Task:
From first line to last, give the records again word for word and omit the pictures.

Records for the exercise:
BEGIN

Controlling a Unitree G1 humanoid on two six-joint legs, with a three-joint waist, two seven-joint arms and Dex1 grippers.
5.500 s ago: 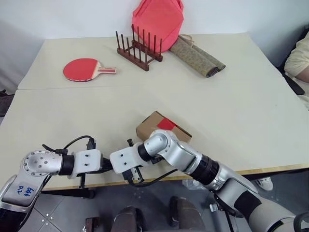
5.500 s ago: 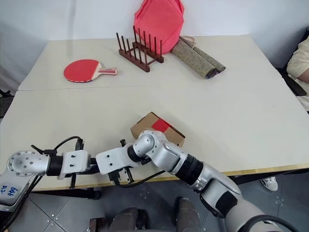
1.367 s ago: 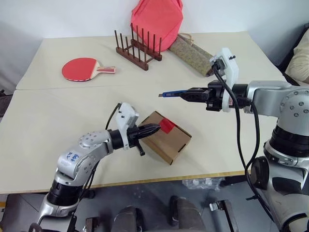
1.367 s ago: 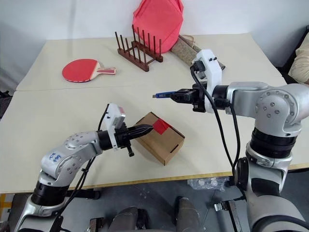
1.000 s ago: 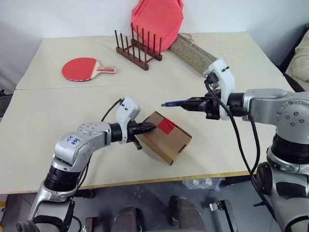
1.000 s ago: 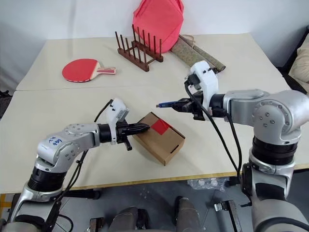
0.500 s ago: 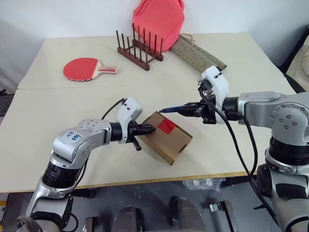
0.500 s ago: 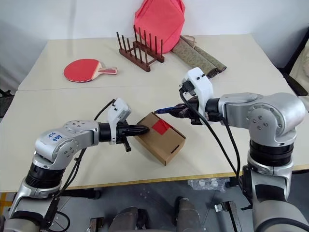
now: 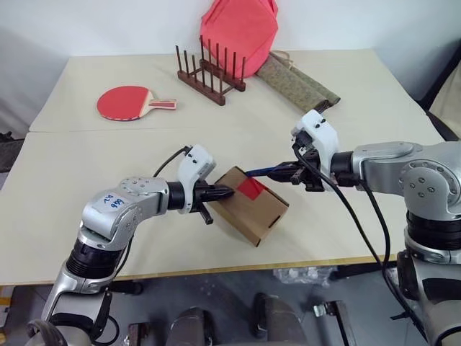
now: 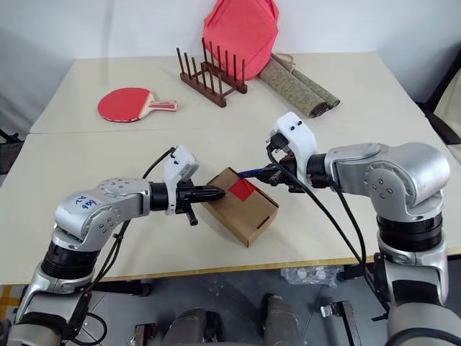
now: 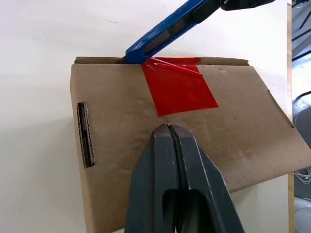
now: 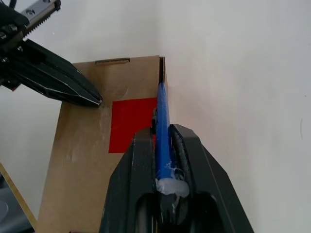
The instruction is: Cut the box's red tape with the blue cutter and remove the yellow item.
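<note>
At the box (image 9: 253, 204) lid's edge beside the red tape (image 11: 178, 86), blue cutter (image 12: 162, 127) clamped in right tool (image 12: 165, 138); left tool (image 11: 171, 130) clenched.

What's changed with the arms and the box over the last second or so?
The right gripper, shut on the blue cutter, came down and put its tip at the box lid's edge beside the red tape. The left gripper stayed shut against the lid. The box has not moved.
</note>
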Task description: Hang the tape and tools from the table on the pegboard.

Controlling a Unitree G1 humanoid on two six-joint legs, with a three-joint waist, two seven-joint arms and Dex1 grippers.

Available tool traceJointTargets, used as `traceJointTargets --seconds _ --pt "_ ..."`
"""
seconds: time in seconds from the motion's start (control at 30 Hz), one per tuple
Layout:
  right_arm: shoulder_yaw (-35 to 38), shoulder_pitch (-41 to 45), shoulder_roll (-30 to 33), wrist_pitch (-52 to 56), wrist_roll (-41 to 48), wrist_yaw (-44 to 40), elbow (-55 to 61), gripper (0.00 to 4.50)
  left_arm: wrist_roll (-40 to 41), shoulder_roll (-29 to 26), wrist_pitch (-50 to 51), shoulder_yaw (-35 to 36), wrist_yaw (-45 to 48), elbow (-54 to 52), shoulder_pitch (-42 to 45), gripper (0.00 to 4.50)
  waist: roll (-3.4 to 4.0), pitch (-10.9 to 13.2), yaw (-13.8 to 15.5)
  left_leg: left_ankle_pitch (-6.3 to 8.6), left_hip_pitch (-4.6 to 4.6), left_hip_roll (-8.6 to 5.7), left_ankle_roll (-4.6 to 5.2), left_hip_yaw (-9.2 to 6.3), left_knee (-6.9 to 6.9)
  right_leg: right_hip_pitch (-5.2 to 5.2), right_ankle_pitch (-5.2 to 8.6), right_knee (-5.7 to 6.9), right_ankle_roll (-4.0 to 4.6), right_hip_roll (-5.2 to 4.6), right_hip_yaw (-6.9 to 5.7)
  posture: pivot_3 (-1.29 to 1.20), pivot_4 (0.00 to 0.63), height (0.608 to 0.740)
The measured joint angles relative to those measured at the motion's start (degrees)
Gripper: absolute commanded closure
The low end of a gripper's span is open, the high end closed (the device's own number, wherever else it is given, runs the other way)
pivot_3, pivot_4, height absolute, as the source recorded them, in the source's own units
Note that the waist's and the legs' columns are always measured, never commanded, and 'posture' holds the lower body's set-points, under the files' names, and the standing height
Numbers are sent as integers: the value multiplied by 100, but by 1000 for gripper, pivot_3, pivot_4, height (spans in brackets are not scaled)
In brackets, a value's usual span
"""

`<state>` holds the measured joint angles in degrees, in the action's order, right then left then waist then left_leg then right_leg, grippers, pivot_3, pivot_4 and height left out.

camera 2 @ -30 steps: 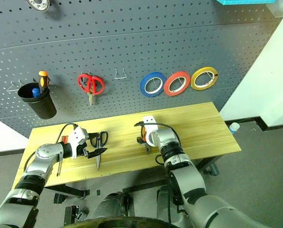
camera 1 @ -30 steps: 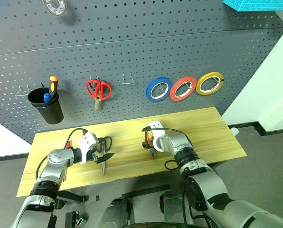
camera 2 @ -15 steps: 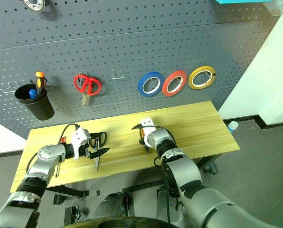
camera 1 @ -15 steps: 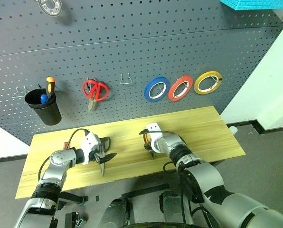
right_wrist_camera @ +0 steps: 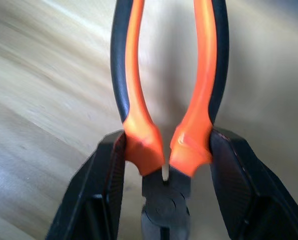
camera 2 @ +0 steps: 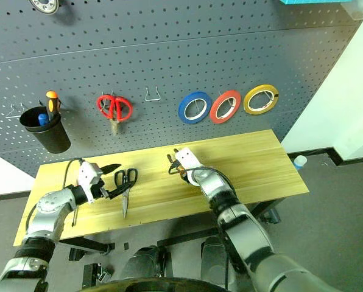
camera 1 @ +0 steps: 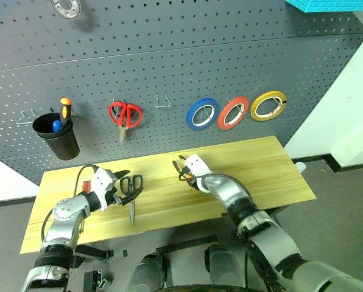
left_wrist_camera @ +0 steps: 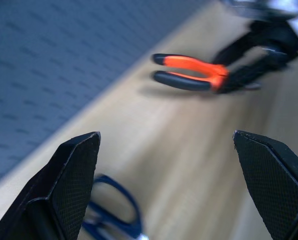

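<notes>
My table (camera 1: pixel 260 159) is pale yellowish wood, set against the dark grey pegboard (camera 1: pixel 187 55). On the board the red tape (camera 1: pixel 233 113) hangs at about 1 o'clock from the table's middle, between a blue roll (camera 1: pixel 202 114) and a yellow roll (camera 1: pixel 268 106). Red-handled scissors (camera 1: pixel 125 115) hang near 11 o'clock, and a black cup (camera 1: pixel 58 135) at 10 o'clock.

My right gripper (right_wrist_camera: pixel 165 155) is clamped on the pliers (right_wrist_camera: pixel 166 100) just above their pivot, the orange-and-black handles pointing away from me, lifted off the wood. My left gripper (camera 1: pixel 116 184) stands wide apart and empty, with the dark-handled scissors (camera 1: pixel 131 191) lying on the table just beside it at 3 o'clock.
</notes>
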<state>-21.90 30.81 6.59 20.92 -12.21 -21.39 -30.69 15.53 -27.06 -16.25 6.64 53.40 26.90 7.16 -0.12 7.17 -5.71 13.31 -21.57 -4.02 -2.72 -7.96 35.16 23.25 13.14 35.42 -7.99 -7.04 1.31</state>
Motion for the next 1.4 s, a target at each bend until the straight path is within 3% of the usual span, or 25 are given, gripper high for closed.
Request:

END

Response area:
Controlling a Unitree G1 humanoid on two six-joint legs, with a three-joint waist, two seven-joint arms and Dex1 grippers.
5.500 s ago: 
5.500 s ago: 
1.367 s ago: 
1.367 s ago: 
1.000 s ago: 
1.000 s ago: 
0.500 s ago: 
0.500 s ago: 
now: 
now: 
now: 
now: 
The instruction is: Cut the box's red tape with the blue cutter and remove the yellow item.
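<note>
At the box (image 9: 253, 204) lid's edge beside the red tape (image 11: 178, 86), blue cutter (image 12: 162, 127) clamped in right tool (image 12: 165, 138); left tool (image 11: 171, 130) clenched.

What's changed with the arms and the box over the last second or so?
The right gripper, shut on the blue cutter, came down and put its tip at the box lid's edge beside the red tape. The left gripper stayed shut against the lid. The box has not moved.
</note>
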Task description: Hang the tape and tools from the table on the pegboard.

Controlling a Unitree G1 humanoid on two six-joint legs, with a three-joint waist, two seven-joint arms and Dex1 grippers.

Available tool traceJointTargets, used as `traceJointTargets --seconds _ --pt "_ ..."`
"""
seconds: time in seconds from the motion's start (control at 30 Hz), one per tuple
Layout:
  right_arm: shoulder_yaw (-35 to 38), shoulder_pitch (-41 to 45), shoulder_roll (-30 to 33), wrist_pitch (-52 to 56), wrist_roll (-41 to 48), wrist_yaw (-44 to 40), elbow (-55 to 61), gripper (0.00 to 4.50)
  left_arm: wrist_roll (-40 to 41), shoulder_roll (-29 to 26), wrist_pitch (-50 to 51), shoulder_yaw (-35 to 36), wrist_yaw (-45 to 48), elbow (-54 to 52), shoulder_pitch (-42 to 45), gripper (0.00 to 4.50)
  waist: roll (-3.4 to 4.0), pitch (-10.9 to 13.2), yaw (-13.8 to 15.5)
  left_leg: left_ankle_pitch (-6.3 to 8.6), left_hip_pitch (-4.6 to 4.6), left_hip_roll (-8.6 to 5.7), left_ankle_roll (-4.6 to 5.2), left_hip_yaw (-9.2 to 6.3), left_knee (-6.9 to 6.9)
  right_leg: right_hip_pitch (-5.2 to 5.2), right_ankle_pitch (-5.2 to 8.6), right_knee (-5.7 to 6.9), right_ankle_roll (-4.0 to 4.6), right_hip_roll (-5.2 to 4.6), right_hip_yaw (-6.9 to 5.7)
  posture: pivot_3 (-1.29 to 1.20), pivot_4 (0.00 to 0.63), height (0.608 to 0.740)
The measured joint angles relative to those measured at the motion's start (degrees)
Gripper: absolute commanded closure
The low end of a gripper's span is open, the high end closed (the device's own number, wherever else it is given, runs the other way)
pivot_3, pivot_4, height absolute, as the source recorded them, in the source's own units
Note that the waist's and the legs' columns are always measured, never commanded, and 'posture' holds the lower body's set-points, under the files' names, and the standing height
Numbers are sent as integers: the value multiplied by 100, but by 1000 for gripper, pivot_3, pivot_4, height (spans in brackets are not scaled)
In brackets, a value's usual span
"""

`<state>` holds the measured joint angles in degrees, in the action's order, right then left then waist then left_leg then right_leg, grippers, pivot_3, pivot_4 and height left out.

camera 2 @ -30 steps: 
camera 1 @ -30 steps: 
camera 2 @ -15 steps: 
camera 1 @ -15 steps: 
right_wrist_camera @ +0 steps: 
camera 2 @ +0 steps: 
camera 1 @ +0 steps: 
left_wrist_camera @ +0 steps: 

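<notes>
My table (camera 1: pixel 260 159) is pale yellowish wood, set against the dark grey pegboard (camera 1: pixel 187 55). On the board the red tape (camera 1: pixel 233 113) hangs at about 1 o'clock from the table's middle, between a blue roll (camera 1: pixel 202 114) and a yellow roll (camera 1: pixel 268 106). Red-handled scissors (camera 1: pixel 125 115) hang near 11 o'clock, and a black cup (camera 1: pixel 58 135) at 10 o'clock.

My right gripper (right_wrist_camera: pixel 165 155) is clamped on the pliers (right_wrist_camera: pixel 166 100) just above their pivot, the orange-and-black handles pointing away from me, lifted off the wood. My left gripper (camera 1: pixel 116 184) stands wide apart and empty, with the dark-handled scissors (camera 1: pixel 131 191) lying on the table just beside it at 3 o'clock.
</notes>
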<state>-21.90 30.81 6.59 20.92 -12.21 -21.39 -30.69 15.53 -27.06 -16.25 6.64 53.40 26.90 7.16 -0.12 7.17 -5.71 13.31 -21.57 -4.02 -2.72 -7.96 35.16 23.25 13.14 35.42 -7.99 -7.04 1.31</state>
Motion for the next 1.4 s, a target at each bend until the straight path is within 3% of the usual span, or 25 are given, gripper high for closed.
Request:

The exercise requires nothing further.